_Exercise aim_. Using the listing below, work out how many lines contain the word "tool", and respond with that number alone.
^^^^^^^^
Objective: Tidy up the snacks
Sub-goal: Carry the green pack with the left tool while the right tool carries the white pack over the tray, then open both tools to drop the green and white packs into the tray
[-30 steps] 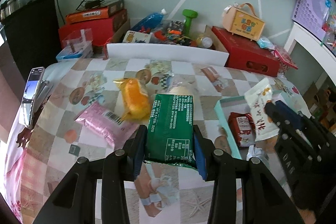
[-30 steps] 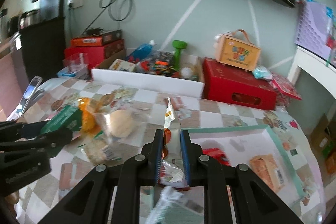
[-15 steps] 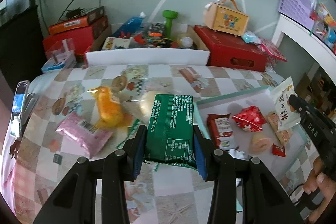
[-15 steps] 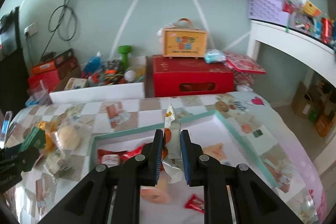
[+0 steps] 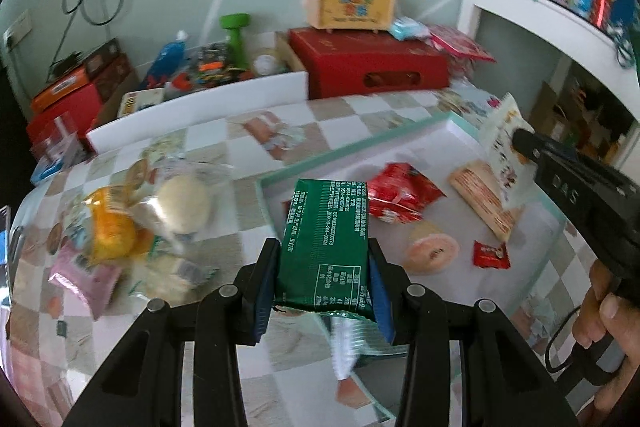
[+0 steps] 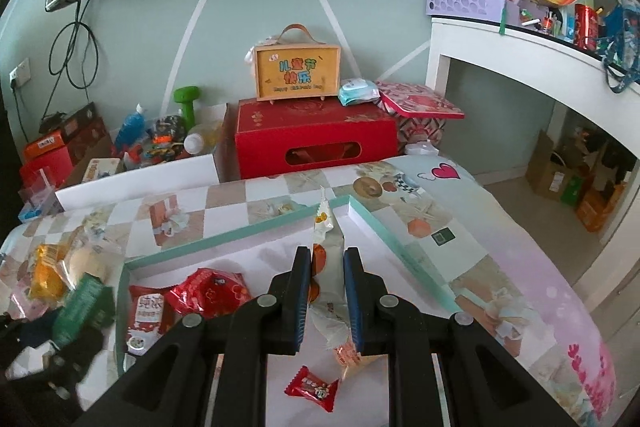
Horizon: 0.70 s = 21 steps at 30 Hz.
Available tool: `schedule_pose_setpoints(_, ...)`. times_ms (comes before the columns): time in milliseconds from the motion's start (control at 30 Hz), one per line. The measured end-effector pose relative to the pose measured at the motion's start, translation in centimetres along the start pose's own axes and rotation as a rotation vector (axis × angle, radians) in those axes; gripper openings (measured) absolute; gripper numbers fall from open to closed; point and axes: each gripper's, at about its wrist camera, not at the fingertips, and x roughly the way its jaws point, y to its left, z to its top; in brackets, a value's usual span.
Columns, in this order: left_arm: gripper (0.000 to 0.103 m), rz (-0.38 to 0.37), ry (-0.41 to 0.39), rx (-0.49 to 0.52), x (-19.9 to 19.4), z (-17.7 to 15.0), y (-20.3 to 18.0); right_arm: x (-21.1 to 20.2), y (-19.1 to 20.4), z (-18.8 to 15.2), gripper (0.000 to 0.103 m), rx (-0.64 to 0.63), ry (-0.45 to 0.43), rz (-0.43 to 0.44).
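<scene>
My left gripper (image 5: 324,255) is shut on a green snack packet (image 5: 326,235) and holds it above the near left edge of the teal-rimmed white tray (image 5: 352,153). My right gripper (image 6: 327,267) has its jaws slightly apart, with a white snack packet (image 6: 323,227) standing between them above the tray (image 6: 224,239); it also shows in the left wrist view (image 5: 502,147). Several snacks lie in the tray: a red bag (image 6: 208,293), a red and white packet (image 6: 146,319), a small red candy (image 6: 312,389) and a round pastry (image 5: 432,253).
Loose snacks lie left of the tray on the checkered cloth: an orange packet (image 5: 112,231), a wrapped bun (image 5: 182,201), a pink packet (image 5: 86,277). A white board (image 5: 200,111), red boxes (image 6: 316,139) and clutter stand behind. A white desk (image 6: 540,67) stands at the right.
Both grippers have moved right, over the tray. The right gripper's jaws have parted a little around the white packet. The green packet stays gripped.
</scene>
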Motion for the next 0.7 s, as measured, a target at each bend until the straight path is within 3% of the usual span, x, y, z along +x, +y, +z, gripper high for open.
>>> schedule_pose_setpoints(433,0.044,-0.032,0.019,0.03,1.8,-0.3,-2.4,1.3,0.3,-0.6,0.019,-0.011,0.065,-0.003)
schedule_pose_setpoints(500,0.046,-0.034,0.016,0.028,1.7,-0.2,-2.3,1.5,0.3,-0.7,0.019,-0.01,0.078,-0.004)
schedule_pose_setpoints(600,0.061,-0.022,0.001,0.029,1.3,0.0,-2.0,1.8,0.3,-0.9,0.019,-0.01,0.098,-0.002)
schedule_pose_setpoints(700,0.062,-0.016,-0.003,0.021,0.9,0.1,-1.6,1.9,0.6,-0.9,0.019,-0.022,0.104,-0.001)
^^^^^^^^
_Response_. 2